• [TASK REQUIREMENTS]:
A complete, unaltered copy of the listing is needed. Write it out.

• [GIVEN MATERIAL]:
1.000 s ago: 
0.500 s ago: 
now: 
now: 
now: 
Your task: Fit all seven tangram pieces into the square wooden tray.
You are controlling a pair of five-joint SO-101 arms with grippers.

• [RESPONSE TO THIS TASK]:
1.000 s ago: 
0.500 s ago: 
now: 
now: 
now: 
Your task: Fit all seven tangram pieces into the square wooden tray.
You are controlling a pair of five-joint SO-101 arms with grippers.

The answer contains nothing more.